- [EXERCISE]:
Using only the entries below, copy exactly the lines that begin at the one with "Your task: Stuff" and end at the one with "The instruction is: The", both included. Drop the pictures.

- [SUPPLIED MATERIAL]:
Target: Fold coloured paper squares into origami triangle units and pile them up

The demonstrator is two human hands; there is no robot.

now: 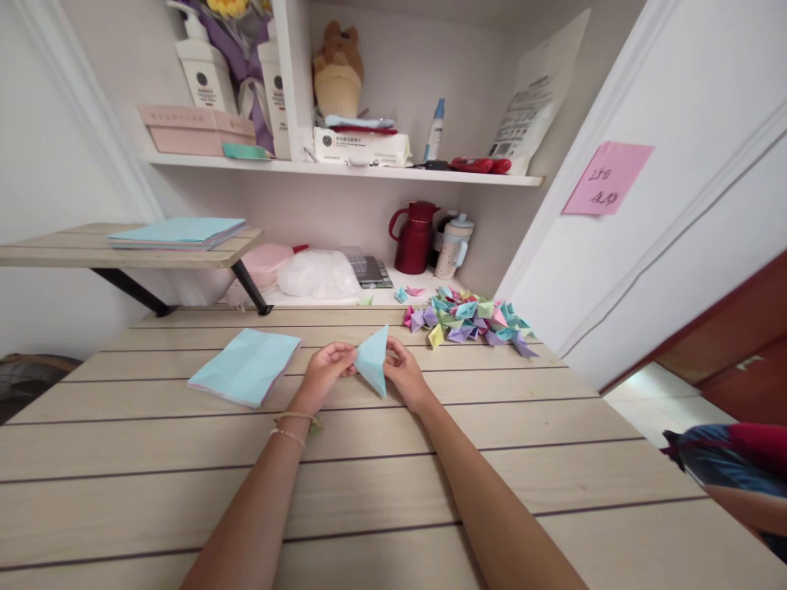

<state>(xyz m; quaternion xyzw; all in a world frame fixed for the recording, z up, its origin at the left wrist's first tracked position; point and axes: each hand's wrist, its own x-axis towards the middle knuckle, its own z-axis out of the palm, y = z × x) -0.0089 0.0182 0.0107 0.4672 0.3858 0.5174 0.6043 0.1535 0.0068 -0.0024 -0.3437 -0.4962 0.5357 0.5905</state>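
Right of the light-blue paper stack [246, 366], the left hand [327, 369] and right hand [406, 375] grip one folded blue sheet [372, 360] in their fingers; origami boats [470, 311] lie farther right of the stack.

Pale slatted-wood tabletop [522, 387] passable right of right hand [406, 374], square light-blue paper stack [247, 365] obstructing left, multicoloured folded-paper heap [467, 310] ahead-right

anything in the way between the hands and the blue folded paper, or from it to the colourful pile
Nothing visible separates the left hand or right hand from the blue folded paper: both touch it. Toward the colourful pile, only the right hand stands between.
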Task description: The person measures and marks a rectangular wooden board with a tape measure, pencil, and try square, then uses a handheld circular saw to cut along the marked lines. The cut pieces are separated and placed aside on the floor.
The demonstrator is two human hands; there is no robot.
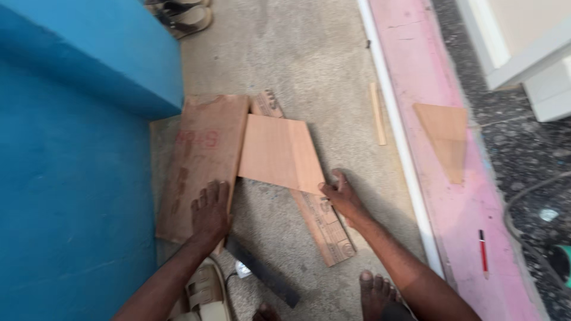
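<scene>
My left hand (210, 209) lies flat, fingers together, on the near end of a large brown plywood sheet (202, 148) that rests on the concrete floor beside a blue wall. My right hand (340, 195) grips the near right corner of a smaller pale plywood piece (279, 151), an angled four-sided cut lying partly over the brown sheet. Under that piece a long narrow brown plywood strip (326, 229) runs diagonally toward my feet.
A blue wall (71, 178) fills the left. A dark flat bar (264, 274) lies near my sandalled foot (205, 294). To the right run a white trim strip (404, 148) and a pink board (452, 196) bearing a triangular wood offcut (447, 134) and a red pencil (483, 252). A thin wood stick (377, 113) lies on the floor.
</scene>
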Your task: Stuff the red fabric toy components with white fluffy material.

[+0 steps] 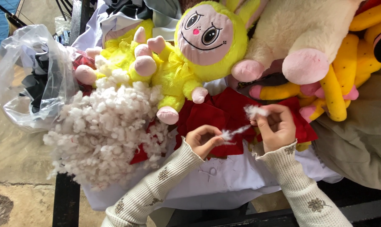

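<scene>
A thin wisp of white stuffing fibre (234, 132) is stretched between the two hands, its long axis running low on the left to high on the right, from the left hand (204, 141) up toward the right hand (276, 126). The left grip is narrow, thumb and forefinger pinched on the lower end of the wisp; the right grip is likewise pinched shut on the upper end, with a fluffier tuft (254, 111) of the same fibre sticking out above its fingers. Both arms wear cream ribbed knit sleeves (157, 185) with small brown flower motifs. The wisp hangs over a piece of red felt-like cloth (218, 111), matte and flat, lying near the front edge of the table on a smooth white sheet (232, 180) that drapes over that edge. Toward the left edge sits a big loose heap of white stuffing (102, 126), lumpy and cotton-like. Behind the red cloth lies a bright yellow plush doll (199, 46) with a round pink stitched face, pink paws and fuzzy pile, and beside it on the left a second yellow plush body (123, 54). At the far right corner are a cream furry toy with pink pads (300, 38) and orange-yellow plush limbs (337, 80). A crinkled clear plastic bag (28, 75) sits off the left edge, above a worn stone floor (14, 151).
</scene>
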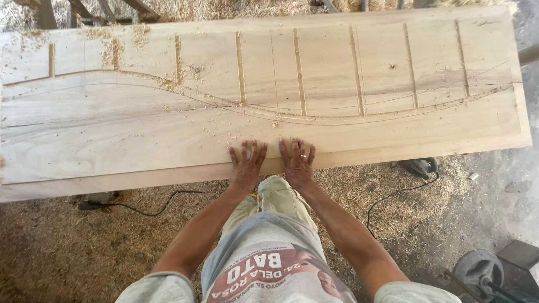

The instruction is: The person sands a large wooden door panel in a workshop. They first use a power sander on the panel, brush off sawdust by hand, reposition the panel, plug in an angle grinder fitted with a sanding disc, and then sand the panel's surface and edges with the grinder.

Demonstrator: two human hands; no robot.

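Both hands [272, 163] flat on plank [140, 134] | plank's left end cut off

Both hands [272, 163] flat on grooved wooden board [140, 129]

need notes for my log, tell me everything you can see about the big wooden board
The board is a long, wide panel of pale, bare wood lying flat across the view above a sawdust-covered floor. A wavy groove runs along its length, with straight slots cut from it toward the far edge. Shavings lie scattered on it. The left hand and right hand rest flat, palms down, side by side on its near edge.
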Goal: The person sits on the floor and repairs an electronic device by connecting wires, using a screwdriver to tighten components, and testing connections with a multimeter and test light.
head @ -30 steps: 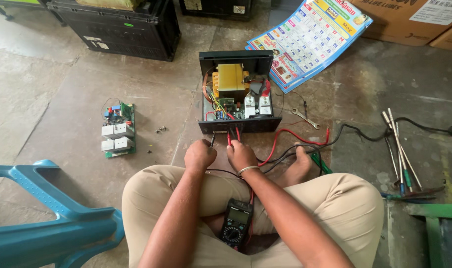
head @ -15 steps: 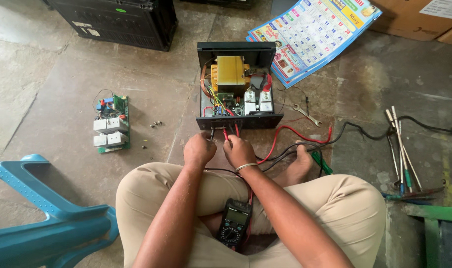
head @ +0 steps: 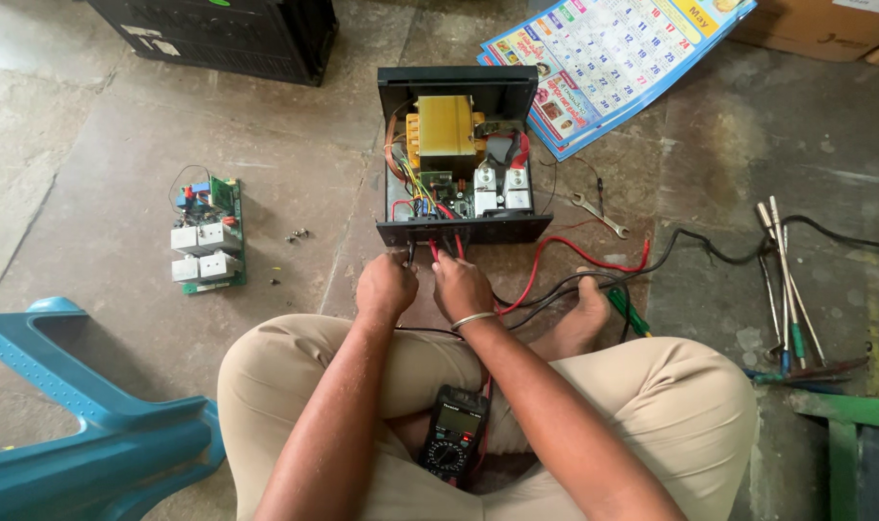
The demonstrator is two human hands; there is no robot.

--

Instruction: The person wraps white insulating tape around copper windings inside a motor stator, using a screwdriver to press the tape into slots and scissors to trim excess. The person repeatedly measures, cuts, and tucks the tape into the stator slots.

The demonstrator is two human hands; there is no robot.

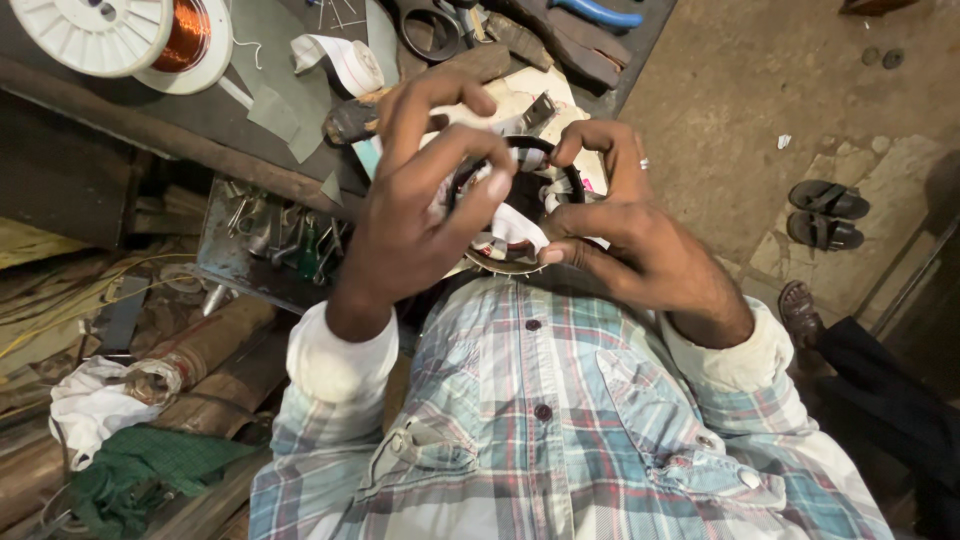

- [RESPONSE BOX]:
Your task: Stuff the red fabric toy components with white fluffy material.

[+0 steps] 

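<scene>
A thin wisp of white stuffing fibre (234, 132) is stretched between the two hands, its long axis running low on the left to high on the right, from the left hand (204, 141) up toward the right hand (276, 126). The left grip is narrow, thumb and forefinger pinched on the lower end of the wisp; the right grip is likewise pinched shut on the upper end, with a fluffier tuft (254, 111) of the same fibre sticking out above its fingers. Both arms wear cream ribbed knit sleeves (157, 185) with small brown flower motifs. The wisp hangs over a piece of red felt-like cloth (218, 111), matte and flat, lying near the front edge of the table on a smooth white sheet (232, 180) that drapes over that edge. Toward the left edge sits a big loose heap of white stuffing (102, 126), lumpy and cotton-like. Behind the red cloth lies a bright yellow plush doll (199, 46) with a round pink stitched face, pink paws and fuzzy pile, and beside it on the left a second yellow plush body (123, 54). At the far right corner are a cream furry toy with pink pads (300, 38) and orange-yellow plush limbs (337, 80). A crinkled clear plastic bag (28, 75) sits off the left edge, above a worn stone floor (14, 151).
</scene>
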
The instruction is: The person sands a large wooden door panel in a workshop. They first use a power sander on the panel, brush off sawdust by hand, reposition the panel, plug in an angle grinder fitted with a sanding disc, and then sand the panel's surface and edges with the grinder.

The exercise has been carried out in full.